What is being asked >>
Below are entries; repeat exactly, and nothing else, the lines from the one holding "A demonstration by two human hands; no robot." through the one holding "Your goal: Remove", inclusive. Leave the pictures out.

Recorded information >>
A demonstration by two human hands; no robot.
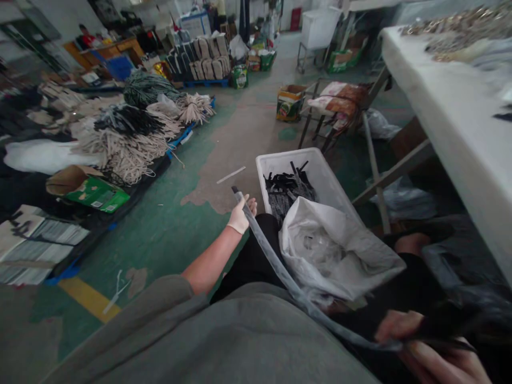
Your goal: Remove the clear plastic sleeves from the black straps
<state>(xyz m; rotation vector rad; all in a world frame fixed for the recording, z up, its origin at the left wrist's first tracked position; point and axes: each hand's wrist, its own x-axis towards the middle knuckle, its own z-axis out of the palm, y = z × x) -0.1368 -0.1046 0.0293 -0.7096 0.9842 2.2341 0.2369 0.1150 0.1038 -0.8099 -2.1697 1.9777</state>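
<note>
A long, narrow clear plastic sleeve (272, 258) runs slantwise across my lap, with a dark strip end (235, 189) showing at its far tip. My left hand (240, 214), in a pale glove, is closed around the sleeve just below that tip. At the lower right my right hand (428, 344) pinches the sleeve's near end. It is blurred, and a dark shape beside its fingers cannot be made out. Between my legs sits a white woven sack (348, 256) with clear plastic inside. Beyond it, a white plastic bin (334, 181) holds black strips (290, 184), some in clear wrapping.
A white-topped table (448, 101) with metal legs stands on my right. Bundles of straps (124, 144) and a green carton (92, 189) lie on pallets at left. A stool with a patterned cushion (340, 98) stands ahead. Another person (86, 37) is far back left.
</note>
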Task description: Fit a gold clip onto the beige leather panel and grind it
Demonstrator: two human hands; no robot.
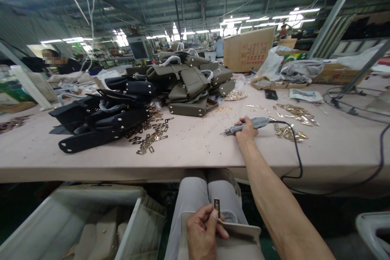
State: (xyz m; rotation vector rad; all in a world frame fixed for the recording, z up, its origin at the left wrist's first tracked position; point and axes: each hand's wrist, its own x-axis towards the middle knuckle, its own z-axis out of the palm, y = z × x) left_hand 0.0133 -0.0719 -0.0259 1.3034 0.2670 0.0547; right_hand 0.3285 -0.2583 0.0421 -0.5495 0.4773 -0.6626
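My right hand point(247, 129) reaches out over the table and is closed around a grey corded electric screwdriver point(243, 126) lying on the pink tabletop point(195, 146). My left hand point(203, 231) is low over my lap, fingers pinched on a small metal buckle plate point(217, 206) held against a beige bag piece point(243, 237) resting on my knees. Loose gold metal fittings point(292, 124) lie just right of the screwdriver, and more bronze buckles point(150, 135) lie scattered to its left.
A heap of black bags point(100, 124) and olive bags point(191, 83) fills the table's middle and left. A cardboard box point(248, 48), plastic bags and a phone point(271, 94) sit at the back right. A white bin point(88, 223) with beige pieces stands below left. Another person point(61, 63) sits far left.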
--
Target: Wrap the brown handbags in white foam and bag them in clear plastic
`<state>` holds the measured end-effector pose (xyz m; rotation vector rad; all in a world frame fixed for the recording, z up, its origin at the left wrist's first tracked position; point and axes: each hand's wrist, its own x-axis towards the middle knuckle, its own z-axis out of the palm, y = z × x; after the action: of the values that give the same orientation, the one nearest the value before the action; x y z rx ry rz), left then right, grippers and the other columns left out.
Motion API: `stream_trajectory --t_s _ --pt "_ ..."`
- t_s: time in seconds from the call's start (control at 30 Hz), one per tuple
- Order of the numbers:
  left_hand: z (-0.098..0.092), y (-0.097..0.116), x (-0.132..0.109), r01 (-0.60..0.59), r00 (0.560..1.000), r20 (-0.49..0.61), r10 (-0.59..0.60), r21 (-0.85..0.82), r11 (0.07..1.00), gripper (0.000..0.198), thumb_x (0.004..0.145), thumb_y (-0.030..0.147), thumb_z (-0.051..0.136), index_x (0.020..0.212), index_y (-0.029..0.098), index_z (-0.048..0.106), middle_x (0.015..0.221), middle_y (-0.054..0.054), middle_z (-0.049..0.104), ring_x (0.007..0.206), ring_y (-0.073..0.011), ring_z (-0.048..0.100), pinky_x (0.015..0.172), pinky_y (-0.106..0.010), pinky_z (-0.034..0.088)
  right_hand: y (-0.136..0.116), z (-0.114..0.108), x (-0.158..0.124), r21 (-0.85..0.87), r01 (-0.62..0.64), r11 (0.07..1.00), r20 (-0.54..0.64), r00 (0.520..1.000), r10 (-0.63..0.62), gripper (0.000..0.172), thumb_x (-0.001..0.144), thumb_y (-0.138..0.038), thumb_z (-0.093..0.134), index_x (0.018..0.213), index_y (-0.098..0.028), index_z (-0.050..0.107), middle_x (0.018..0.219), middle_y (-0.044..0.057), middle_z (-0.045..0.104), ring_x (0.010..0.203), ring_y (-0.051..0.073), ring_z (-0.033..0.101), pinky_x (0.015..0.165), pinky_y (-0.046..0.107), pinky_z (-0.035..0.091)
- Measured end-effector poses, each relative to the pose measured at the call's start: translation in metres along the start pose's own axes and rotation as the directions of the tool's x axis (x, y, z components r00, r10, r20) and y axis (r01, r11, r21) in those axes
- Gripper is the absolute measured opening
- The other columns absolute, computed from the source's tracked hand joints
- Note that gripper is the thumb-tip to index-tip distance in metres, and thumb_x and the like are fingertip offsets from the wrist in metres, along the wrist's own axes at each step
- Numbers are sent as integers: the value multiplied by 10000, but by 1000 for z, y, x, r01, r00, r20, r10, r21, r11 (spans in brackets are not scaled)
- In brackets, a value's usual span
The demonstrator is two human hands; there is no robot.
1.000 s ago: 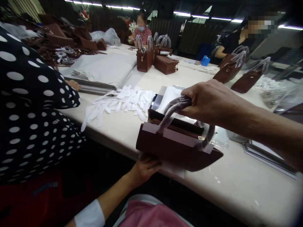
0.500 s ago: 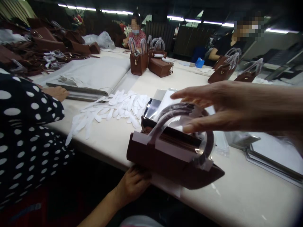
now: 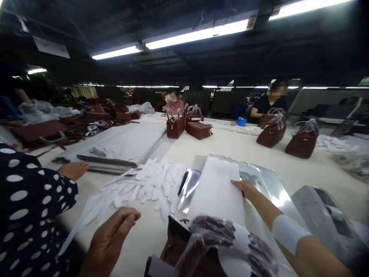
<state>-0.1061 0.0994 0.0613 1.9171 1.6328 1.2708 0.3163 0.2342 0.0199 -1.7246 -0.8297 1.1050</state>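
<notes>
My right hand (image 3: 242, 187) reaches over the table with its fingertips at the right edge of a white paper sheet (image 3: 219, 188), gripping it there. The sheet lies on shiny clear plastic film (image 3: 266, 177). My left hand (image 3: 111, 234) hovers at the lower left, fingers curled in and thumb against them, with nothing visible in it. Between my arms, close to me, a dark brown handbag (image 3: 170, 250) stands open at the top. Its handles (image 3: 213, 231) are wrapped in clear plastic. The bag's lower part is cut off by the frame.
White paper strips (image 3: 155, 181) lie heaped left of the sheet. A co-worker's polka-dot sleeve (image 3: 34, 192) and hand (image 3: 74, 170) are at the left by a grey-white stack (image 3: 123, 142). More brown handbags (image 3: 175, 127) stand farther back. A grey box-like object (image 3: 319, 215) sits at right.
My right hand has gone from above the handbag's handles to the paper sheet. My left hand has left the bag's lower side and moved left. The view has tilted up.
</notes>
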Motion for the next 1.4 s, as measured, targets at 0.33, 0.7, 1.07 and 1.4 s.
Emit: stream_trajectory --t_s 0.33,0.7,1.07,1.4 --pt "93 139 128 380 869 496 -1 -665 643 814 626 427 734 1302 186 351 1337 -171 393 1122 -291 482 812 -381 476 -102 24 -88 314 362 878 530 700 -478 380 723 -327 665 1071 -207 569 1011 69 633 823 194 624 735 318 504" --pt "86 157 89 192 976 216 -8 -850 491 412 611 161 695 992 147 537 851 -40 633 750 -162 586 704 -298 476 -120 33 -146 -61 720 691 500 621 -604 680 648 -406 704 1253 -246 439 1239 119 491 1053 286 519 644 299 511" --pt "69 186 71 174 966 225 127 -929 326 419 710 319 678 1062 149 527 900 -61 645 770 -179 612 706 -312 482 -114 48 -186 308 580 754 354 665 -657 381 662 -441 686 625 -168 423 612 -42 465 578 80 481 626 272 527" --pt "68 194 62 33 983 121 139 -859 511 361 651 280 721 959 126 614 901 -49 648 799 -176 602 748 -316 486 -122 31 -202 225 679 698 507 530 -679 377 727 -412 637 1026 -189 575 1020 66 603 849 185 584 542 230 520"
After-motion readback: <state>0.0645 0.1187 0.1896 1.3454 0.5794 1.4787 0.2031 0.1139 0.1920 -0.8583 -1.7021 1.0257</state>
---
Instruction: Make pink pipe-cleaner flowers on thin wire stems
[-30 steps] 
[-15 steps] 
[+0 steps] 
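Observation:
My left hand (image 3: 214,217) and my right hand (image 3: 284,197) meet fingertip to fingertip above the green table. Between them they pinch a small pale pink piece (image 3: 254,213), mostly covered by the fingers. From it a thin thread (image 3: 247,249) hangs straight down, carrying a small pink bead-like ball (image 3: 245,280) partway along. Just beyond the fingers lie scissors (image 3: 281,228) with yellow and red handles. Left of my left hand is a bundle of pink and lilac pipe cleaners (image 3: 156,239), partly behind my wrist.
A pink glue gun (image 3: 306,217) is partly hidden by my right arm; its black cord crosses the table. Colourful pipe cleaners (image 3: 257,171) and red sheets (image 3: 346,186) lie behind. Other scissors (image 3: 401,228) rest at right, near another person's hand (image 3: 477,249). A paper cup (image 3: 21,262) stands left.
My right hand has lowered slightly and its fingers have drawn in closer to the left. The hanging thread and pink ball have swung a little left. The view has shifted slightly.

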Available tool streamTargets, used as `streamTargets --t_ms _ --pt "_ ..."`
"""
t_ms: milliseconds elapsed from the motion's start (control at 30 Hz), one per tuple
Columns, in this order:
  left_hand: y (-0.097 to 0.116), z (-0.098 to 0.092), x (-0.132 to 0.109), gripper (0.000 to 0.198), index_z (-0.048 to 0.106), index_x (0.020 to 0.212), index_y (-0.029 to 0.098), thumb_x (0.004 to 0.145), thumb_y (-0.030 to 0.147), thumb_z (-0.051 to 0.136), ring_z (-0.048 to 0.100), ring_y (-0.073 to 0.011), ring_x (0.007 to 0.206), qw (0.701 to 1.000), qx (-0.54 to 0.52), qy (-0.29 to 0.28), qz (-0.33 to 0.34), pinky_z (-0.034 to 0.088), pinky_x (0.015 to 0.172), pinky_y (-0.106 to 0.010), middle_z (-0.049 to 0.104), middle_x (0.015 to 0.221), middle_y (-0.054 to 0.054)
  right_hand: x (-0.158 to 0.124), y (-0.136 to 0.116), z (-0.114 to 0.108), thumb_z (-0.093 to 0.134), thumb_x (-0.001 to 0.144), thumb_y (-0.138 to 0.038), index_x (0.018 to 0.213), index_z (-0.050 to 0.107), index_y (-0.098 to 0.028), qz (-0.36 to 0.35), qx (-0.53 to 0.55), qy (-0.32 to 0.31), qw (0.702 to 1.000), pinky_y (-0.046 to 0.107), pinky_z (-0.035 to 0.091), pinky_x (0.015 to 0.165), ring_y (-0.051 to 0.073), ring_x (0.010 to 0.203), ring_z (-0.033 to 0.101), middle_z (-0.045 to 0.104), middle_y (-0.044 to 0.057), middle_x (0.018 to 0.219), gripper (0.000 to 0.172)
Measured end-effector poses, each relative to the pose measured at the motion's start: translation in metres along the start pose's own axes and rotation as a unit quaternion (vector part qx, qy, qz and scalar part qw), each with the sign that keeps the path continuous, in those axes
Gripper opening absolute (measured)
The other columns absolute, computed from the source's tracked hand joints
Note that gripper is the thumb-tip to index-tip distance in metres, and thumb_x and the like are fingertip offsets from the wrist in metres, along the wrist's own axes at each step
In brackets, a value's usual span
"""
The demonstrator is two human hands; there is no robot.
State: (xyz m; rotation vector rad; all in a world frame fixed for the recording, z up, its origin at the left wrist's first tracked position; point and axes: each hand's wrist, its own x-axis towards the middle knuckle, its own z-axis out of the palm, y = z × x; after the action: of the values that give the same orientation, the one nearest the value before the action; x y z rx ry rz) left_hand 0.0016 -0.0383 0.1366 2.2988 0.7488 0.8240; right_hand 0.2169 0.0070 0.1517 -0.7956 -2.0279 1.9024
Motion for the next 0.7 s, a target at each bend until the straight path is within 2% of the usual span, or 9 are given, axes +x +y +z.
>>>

Written response >>
A demonstration by two human hands; no robot.
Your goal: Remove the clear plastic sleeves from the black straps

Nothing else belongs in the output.